• **About this task**
Every line of the listing below should come back exactly as written, with no images.

· · · · · · ·

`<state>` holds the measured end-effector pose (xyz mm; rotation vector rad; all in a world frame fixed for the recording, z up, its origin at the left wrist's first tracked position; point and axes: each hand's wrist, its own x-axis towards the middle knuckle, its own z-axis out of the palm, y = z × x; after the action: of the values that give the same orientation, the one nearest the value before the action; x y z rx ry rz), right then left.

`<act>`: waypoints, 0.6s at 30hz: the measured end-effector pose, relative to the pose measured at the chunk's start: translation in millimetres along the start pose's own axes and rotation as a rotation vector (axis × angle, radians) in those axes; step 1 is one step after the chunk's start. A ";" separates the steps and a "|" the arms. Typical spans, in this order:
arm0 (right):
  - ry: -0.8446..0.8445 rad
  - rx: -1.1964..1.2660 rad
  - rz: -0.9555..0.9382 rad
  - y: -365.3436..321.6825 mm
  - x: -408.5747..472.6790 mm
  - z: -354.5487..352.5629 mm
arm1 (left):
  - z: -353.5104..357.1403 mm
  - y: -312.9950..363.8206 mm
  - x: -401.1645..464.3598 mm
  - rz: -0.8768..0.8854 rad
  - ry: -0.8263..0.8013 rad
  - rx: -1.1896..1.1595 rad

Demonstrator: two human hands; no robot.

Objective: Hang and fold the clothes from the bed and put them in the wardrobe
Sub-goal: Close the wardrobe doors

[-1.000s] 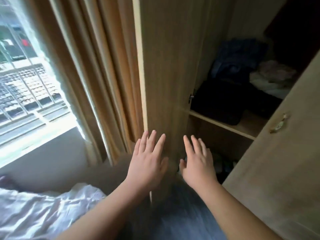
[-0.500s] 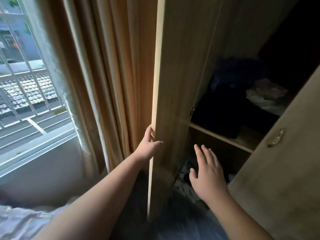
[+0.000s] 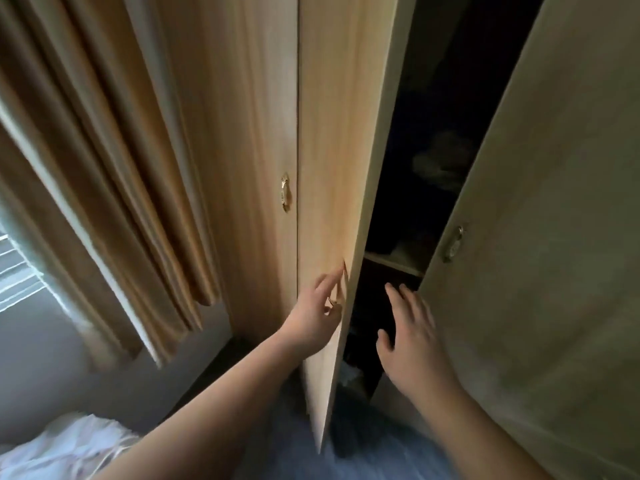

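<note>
The wardrobe's middle door [image 3: 332, 168] stands ajar, leaving a narrow dark gap. My left hand [image 3: 320, 308] is shut on this door low down, fingers at its free edge by a small metal handle. My right hand [image 3: 410, 336] hovers open in front of the gap and holds nothing. Inside, dim folded clothes [image 3: 438, 161] lie above a wooden shelf [image 3: 394, 265]; the rest of the interior is too dark to read. White bedding or cloth [image 3: 69, 445] shows at the lower left.
The right wardrobe door [image 3: 540, 237] hangs open toward me, its handle [image 3: 454, 243] near my right hand. Another door with a handle [image 3: 284, 192] is closed on the left. Tan curtains [image 3: 104, 168] hang beside it. Blurred blue-grey fabric [image 3: 363, 445] fills the bottom.
My left hand took hold of the middle door's edge and swung it toward closed, narrowing the gap. The view turned right, away from the window. My right hand stayed open.
</note>
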<state>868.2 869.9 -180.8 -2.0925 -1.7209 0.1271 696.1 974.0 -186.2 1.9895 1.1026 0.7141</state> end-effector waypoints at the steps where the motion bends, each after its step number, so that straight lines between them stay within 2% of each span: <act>1: 0.007 -0.014 0.016 18.0 -0.9 -7.2 | 14.8 11.4 10.7 0.016 -0.015 0.098; 4: 0.000 -0.069 0.082 68.4 -2.4 -27.3 | 59.2 39.8 50.0 0.039 -0.059 0.275; 10: 0.023 -0.131 0.195 141.1 8.1 -58.8 | 127.2 76.7 118.1 0.044 -0.078 0.337; 18: 0.028 -0.143 0.253 167.5 50.3 -49.8 | 152.6 80.9 178.5 0.063 -0.034 0.417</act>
<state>1049.5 881.3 -189.2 -2.3993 -1.4810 0.0504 932.6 1049.8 -187.4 2.3842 1.2504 0.5080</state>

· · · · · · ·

• **Exercise answer**
`<state>` holds the measured end-effector pose (xyz mm; rotation vector rad; all in a world frame fixed for the recording, z up, its origin at the left wrist's first tracked position; point and axes: each hand's wrist, its own x-axis towards the middle knuckle, its own z-axis out of the palm, y = z × x; after the action: of the values that give the same orientation, the one nearest the value before the action; x y z rx ry rz), right then left.

`<act>`: waypoints, 0.6s at 30hz: the measured end-effector pose, relative to the pose measured at the chunk's start: translation in millimetres along the start pose's own axes and rotation as a rotation vector (axis × angle, radians) in those axes; step 1 is one step after the chunk's start. A ";" separates the steps and a "|" the arms. Typical spans, in this order:
arm0 (right):
  - ry: -0.8446..0.8445 rad
  - rx: -1.1964..1.2660 rad
  - rz: -0.9555..0.9382 rad
  - y: -365.3436..321.6825 mm
  - x: -408.5747..472.6790 mm
  - z: -354.5487..352.5629 mm
arm1 (left):
  - z: -353.5104..357.1403 mm
  - y: -312.9950..363.8206 mm
  - x: -401.1645..464.3598 mm
  - rz: -0.8768..0.8854 rad
  - ry: -0.8263..0.8013 rad
  - rx: -1.1896..1.1595 rad

Demonstrator: two human hands; no robot.

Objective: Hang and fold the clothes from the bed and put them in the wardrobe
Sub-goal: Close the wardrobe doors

[-1.000s] 
[-0.500s] 
[+0.000s] 

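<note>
The wardrobe's middle door [image 3: 332, 168] stands ajar, leaving a narrow dark gap. My left hand [image 3: 320, 308] is shut on this door low down, fingers at its free edge by a small metal handle. My right hand [image 3: 410, 336] hovers open in front of the gap and holds nothing. Inside, dim folded clothes [image 3: 438, 161] lie above a wooden shelf [image 3: 394, 265]; the rest of the interior is too dark to read. White bedding or cloth [image 3: 69, 445] shows at the lower left.
The right wardrobe door [image 3: 540, 237] hangs open toward me, its handle [image 3: 454, 243] near my right hand. Another door with a handle [image 3: 284, 192] is closed on the left. Tan curtains [image 3: 104, 168] hang beside it. Blurred blue-grey fabric [image 3: 363, 445] fills the bottom.
My left hand took hold of the middle door's edge and swung it toward closed, narrowing the gap. The view turned right, away from the window. My right hand stayed open.
</note>
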<state>868.2 869.9 -180.8 -2.0925 -1.7209 0.1271 696.1 974.0 -186.2 1.9895 1.1026 0.7141</state> end-effector waypoints at the steps where the motion bends, each after its step number, so that straight lines between them stay within 2% of each span: <act>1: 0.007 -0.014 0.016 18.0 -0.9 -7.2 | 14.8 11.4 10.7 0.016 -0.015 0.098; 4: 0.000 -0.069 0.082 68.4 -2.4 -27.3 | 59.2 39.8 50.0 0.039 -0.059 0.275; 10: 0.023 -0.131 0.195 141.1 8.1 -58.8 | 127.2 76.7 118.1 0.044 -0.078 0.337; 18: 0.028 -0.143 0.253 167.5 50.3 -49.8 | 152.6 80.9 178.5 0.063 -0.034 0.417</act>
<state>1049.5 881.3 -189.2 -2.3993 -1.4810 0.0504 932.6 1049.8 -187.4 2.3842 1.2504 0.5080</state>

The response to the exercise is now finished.